I am using the following code to take some data (in XML like format - Not well formed) from a .txt file and then write it to an .xlsx using EPPlus after doing some processing. StreamElements is basically a modified XmlReader. My question is about performance, I have made a couple of changes but don't see what else I can do. I'm going to use this for large datasets so I'm trying to modify to make this as efficient and fast as possible. Any help will be appreciated!
I tried using p.SaveAs() to do the excel writing but it did not really see a performance difference. Are there better faster ways to do the writing? Any suggestions are welcome.
using (ExcelPackage p = new ExcelPackage())
{
ExcelWorksheet ws = p.Workbook.Worksheets[1];
ws.Name = "data1";
int rowIndex = 1; int colIndex = 1;
foreach (var element in StreamElements(pa, "XML"))
{
var values = element.DescendantNodes().OfType<XText>()

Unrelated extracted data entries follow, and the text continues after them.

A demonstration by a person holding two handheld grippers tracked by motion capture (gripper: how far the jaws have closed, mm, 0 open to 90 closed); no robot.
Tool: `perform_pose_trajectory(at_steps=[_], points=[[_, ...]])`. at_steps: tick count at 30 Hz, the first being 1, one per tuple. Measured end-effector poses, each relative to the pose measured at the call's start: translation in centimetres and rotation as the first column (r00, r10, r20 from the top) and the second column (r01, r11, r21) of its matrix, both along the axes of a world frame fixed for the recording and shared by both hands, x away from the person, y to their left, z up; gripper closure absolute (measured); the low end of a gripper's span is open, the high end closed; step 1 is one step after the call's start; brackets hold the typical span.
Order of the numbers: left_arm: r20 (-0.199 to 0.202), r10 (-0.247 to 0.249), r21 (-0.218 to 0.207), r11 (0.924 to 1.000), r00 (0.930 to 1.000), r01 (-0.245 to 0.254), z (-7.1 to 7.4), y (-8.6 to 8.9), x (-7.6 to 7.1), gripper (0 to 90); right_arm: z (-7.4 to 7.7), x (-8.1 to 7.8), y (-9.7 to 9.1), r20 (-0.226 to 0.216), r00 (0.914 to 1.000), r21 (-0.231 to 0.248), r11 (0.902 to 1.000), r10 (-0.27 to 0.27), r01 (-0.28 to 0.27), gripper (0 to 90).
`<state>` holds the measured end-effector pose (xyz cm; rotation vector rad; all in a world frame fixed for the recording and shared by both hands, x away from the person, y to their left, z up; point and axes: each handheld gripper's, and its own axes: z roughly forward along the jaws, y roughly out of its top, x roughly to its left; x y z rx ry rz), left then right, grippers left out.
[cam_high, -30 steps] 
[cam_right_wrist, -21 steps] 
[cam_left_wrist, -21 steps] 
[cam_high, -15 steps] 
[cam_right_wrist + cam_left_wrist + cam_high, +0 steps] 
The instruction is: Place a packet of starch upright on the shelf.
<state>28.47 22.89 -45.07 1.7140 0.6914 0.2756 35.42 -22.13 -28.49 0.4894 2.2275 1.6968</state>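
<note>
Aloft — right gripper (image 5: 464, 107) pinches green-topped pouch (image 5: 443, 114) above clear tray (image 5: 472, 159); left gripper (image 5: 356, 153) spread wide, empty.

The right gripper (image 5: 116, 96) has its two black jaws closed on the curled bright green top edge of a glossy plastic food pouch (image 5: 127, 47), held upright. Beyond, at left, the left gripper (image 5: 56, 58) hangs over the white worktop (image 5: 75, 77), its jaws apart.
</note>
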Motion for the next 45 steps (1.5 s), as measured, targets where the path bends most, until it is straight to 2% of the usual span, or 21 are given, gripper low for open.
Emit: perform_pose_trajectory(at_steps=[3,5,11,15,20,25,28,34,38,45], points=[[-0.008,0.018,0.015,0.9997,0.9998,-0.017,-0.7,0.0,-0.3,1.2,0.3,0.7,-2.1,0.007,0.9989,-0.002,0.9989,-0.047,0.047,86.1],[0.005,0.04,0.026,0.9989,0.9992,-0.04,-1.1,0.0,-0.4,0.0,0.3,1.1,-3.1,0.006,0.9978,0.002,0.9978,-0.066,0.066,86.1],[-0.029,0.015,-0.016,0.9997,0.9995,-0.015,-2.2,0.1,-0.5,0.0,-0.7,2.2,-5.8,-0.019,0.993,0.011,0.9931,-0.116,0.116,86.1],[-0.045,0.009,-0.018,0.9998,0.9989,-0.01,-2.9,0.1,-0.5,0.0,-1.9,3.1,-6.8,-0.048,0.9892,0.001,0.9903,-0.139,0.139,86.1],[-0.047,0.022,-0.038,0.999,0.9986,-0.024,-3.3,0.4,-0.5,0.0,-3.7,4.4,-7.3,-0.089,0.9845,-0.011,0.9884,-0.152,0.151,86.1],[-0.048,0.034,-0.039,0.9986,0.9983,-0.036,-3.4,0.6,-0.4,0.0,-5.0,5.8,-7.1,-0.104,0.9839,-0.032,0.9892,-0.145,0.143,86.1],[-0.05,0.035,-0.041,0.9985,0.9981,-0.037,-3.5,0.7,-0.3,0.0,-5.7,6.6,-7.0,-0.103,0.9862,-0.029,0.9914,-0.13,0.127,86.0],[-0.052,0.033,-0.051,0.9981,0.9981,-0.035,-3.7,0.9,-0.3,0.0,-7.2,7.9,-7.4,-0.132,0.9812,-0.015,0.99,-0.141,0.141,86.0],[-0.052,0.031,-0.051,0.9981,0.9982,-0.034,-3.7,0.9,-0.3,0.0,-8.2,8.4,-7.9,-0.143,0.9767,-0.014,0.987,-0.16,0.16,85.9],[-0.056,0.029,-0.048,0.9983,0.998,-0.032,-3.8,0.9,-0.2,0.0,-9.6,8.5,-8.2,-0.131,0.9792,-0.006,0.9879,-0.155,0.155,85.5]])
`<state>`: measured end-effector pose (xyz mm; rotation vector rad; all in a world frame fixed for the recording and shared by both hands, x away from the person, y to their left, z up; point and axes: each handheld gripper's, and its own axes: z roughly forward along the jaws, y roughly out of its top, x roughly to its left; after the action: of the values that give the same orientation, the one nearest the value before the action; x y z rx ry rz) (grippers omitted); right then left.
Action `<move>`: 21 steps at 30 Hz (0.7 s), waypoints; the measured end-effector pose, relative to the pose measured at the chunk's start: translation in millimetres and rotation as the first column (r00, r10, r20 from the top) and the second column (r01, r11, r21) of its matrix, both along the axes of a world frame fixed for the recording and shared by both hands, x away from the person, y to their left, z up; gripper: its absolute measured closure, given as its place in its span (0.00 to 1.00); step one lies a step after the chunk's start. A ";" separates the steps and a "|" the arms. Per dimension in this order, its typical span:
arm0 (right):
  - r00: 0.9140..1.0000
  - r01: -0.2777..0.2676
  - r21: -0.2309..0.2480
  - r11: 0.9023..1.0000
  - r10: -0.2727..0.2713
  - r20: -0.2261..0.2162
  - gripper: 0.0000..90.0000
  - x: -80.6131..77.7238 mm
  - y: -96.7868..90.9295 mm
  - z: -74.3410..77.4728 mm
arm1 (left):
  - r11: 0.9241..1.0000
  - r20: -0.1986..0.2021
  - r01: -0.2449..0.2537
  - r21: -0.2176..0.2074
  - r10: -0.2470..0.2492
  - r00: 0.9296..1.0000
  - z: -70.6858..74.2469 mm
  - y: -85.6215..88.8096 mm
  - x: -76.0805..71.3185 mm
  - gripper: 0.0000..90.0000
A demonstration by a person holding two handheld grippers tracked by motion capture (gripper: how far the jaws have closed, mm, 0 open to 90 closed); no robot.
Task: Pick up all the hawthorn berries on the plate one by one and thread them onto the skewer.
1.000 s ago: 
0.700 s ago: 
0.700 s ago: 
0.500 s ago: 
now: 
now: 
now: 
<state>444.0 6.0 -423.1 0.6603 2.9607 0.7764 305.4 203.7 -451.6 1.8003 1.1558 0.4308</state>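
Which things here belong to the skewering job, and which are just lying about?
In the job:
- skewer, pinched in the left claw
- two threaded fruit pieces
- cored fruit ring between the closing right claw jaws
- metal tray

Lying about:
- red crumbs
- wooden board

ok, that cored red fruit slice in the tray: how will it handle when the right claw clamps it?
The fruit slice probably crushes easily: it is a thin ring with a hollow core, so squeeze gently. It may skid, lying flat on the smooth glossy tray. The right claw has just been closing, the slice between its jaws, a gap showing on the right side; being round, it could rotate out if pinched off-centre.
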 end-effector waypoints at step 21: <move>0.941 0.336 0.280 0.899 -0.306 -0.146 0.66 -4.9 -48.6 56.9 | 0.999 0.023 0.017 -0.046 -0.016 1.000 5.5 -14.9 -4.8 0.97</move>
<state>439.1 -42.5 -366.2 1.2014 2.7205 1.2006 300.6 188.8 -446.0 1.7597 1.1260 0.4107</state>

.Select(v => Regex.Replace(v.Value, "\\s+", " "));
string[] data = string.Join(",", values).Split(',');
data[2] = toDateTime(data[2]);
for (int i = 0; i < data.Count(); i++)
{
if (rowIndex < 1000000)
{
var cell1 = ws.Cells[rowIndex, colIndex];
cell1.Value = data[i];
colIndex++;
}
}
rowIndex++;
}
}
ws.Cells[ws.Dimension.Address].AutoFitColumns();
Byte[] bin = p.GetAsByteArray();
using (FileStream fs = File.OpenWrite("C:\\test.xlsx"))
{
fs.Write(bin, 0, bin.Length);
}
}
}
Currently, for it to do the processing and then write 1 Million lines into an Excel worksheet, it takes about ~30-35 Minutes.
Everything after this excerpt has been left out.